Acea ha completato con successo il collocamento del suo primo Blue Bond, un’obbligazione da 500 milioni di euro della durata di sei anni, registrando una domanda che ha superato di oltre tre volte l’importo offerto.
Un risultato che testimonia il crescente interesse degli investitori istituzionali verso gli strumenti di finanza sostenibile legati alla gestione delle risorse idriche.
Il bond è stato emesso a un tasso cedolare del 3,375%, condizioni che riflettono la solidità del profilo creditizio del gruppo utilities romano e la fiducia del mercato nella sua capacità di generare flussi di cassa stabili. Si tratta della prima volta in assoluto che Acea ricorre a questa particolare tipologia di strumento finanziario, i cosiddetti Blue Bond, obbligazioni il cui utilizzo dei proventi è vincolato al finanziamento di progetti con impatto positivo sugli ecosistemi acquatici e sulla gestione sostenibile dell’acqua.

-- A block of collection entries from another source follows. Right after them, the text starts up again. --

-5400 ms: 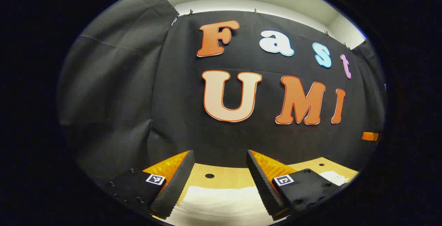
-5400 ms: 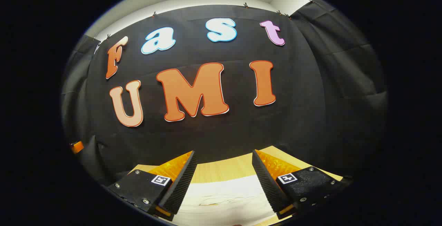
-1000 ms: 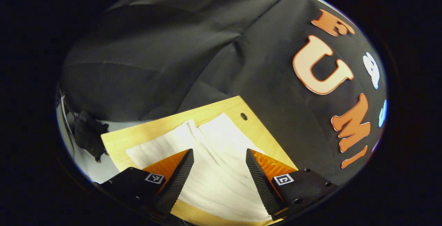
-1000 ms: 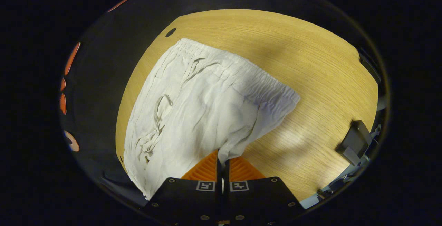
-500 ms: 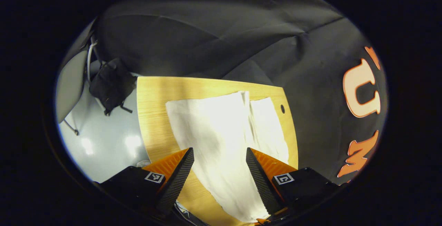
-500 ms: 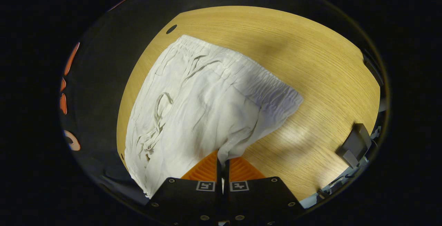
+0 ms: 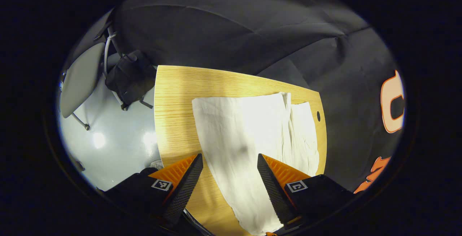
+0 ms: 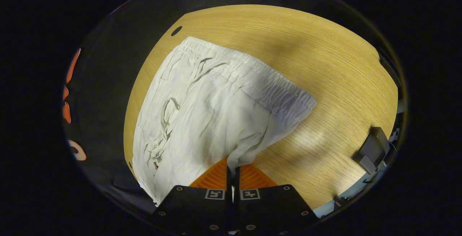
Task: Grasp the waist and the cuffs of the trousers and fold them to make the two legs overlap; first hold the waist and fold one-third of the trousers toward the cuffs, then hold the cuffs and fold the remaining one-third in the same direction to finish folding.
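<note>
White trousers [image 8: 202, 113] lie on the wooden table [image 8: 325, 66], the elastic waistband [image 8: 260, 79] and drawstring towards the far side in the right gripper view. My right gripper [image 8: 232, 169] is shut on the near edge of the cloth below the waist, and the fabric rises slightly into the closed fingers. In the left gripper view the two trouser legs [image 7: 252, 135] stretch away side by side along the table [image 7: 177, 102], cuffs at the far end. My left gripper [image 7: 229, 178] hangs open above the nearer leg, touching nothing.
A grey chair [image 7: 77, 79] and a black bag [image 7: 130, 75] stand on the pale floor [image 7: 108, 142] beyond the table's left edge. A small hole [image 7: 318, 116] sits near the table's wall side. A dark device [image 8: 371, 149] lies at the table's right edge.
Since 5.4 s ago both grippers have tipped down from the wall to the table and the right one has shut on the trousers. Over the last second the left gripper swung along the legs; the right barely moved.
</note>
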Demonstrator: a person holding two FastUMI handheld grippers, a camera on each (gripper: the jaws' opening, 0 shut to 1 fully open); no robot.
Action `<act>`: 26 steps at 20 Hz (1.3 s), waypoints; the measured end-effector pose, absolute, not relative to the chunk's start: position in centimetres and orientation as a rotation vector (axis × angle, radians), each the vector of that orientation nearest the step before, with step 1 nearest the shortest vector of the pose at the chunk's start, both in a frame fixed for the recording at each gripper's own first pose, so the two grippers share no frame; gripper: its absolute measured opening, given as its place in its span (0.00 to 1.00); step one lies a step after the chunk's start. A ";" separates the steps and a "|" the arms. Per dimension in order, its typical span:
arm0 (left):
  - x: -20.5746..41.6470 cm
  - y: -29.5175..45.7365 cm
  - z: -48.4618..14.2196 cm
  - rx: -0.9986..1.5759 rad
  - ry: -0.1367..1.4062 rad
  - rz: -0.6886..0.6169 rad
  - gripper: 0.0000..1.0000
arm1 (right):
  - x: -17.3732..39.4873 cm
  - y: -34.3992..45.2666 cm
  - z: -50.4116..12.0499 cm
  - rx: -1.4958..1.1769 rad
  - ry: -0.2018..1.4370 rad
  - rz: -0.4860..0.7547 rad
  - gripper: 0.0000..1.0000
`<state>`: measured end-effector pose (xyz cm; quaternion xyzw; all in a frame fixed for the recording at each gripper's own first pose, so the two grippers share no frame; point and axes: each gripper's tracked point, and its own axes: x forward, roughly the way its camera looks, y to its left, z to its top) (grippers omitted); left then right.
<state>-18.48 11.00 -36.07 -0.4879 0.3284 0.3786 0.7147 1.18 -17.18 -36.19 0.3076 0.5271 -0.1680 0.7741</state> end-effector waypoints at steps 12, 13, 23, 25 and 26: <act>-14.6 10.7 -36.8 -1.129 0.712 0.758 0.86 | 1.3 -17.0 -36.2 0.703 1.113 -0.362 0.01; -14.4 10.7 -36.9 -1.137 0.723 0.747 0.65 | 1.3 -17.0 -36.2 0.708 1.111 -0.361 0.01; -13.7 9.8 -37.7 -1.153 0.806 0.707 0.04 | 0.9 -16.9 -35.8 0.717 1.115 -0.347 0.01; -13.5 9.4 -36.3 -1.143 0.793 0.694 0.04 | 0.4 -17.1 -35.1 0.733 1.127 -0.331 0.01; -13.3 9.2 -35.3 -1.148 0.779 0.687 0.04 | 0.2 -17.3 -34.8 0.737 1.136 -0.328 0.01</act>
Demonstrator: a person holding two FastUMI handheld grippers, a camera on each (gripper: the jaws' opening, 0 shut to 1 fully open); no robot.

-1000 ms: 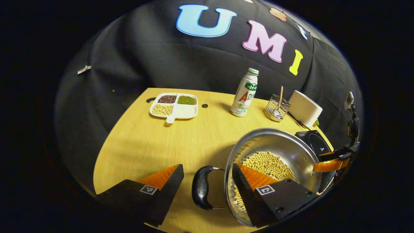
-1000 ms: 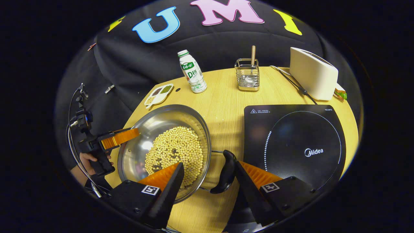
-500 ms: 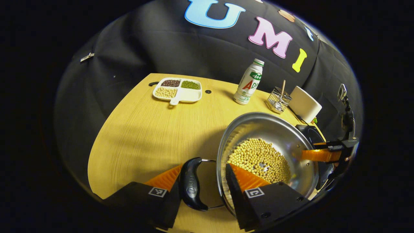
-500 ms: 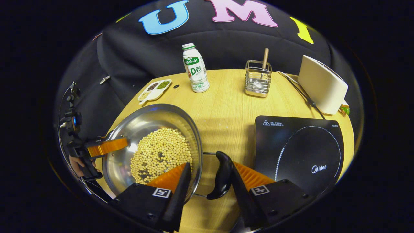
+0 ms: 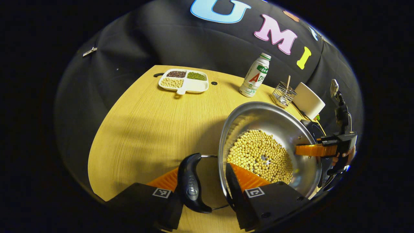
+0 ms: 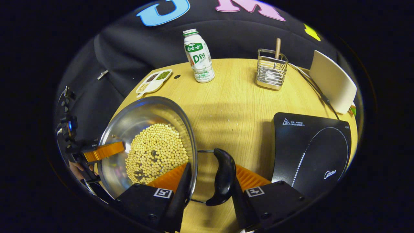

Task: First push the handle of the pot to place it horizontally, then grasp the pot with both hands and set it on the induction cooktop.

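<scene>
So the pot (image 6: pixel 148 142) full of soybeans (image 6: pixel 155 152) sits on the table (image 6: pixel 233 106), well left of the induction cooktop (image 6: pixel 310 149), with a bare strip of wood between them.

The left gripper (image 5: pixel 202 191) has its jaws straddling the left handle (image 5: pixel 190 183) and the rim, one finger over the beans, the other just outside the handle. The right gripper (image 6: pixel 210 187) does the same on the right handle (image 6: pixel 223 176).

Can't tell if either is really clamped yet; they look closed in but maybe not squeezing.

What worries me: if one side bites before the other, or lifts higher, the pot tips and the beans go everywhere. Those loop handles hang on thin wire, so they could swivel or slip in the grip. Then the pot could land off-centre on the cooktop, or catch its edge.
</scene>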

I Blue Bond rappresentano un segmento ancora di nicchia nel panorama del debito sostenibile, ma in rapida espansione a livello globale. A differenza dei più diffusi Green Bond, focalizzati su un ampio spettro di progetti ambientali, i Blue Bond si concentrano specificamente sull’economia blu: tutela degli oceani, gestione delle acque reflue, efficienza idrica e protezione delle risorse idriche. Per un’azienda come Acea, che opera nel settore idrico come uno dei suoi core business, si tratta di uno strumento particolarmente coerente con la propria mission industriale.
Il forte interesse registrato in fase di book building, con ordini che hanno abbondantemente superato la soglia della tripla copertura, segnala una domanda robusta da parte degli investitori ESG, fondi pensione e asset manager internazionali sempre più orientati verso asset class con caratteristiche di sostenibilità verificabili. Questo eccesso di domanda ha verosimilmente consentito ad Acea di spuntare condizioni di pricing favorevoli, ottimizzando il costo del debito rispetto a un’emissione tradizionale.
Dal punto di vista strategico, l’operazione consente al gruppo di diversificare le proprie fonti di finanziamento e allungare la duration del debito, elementi fondamentali per un’utilities che deve pianificare investimenti pluriennali in infrastrutture. La scadenza a sei anni offre visibilità sul profilo di rimborso e allinea la struttura del passivo agli orizzonti temporali tipici dei piani di sviluppo industriale nel settore idrico ed energetico.
Per gli investitori retail che monitorano il titolo Acea in Borsa, operazioni di questo tipo sono generalmente lette in chiave positiva: confermano l’accesso del management ai mercati dei capitali a condizioni competitive e rafforzano la credibilità del percorso ESG dell’azienda, fattore sempre più rilevante nei criteri di valutazione degli analisti. Il successo del collocamento rappresenta dunque un segnale di fiducia che il mercato esprime nei confronti della solidità finanziaria e della strategia di lungo periodo di Acea.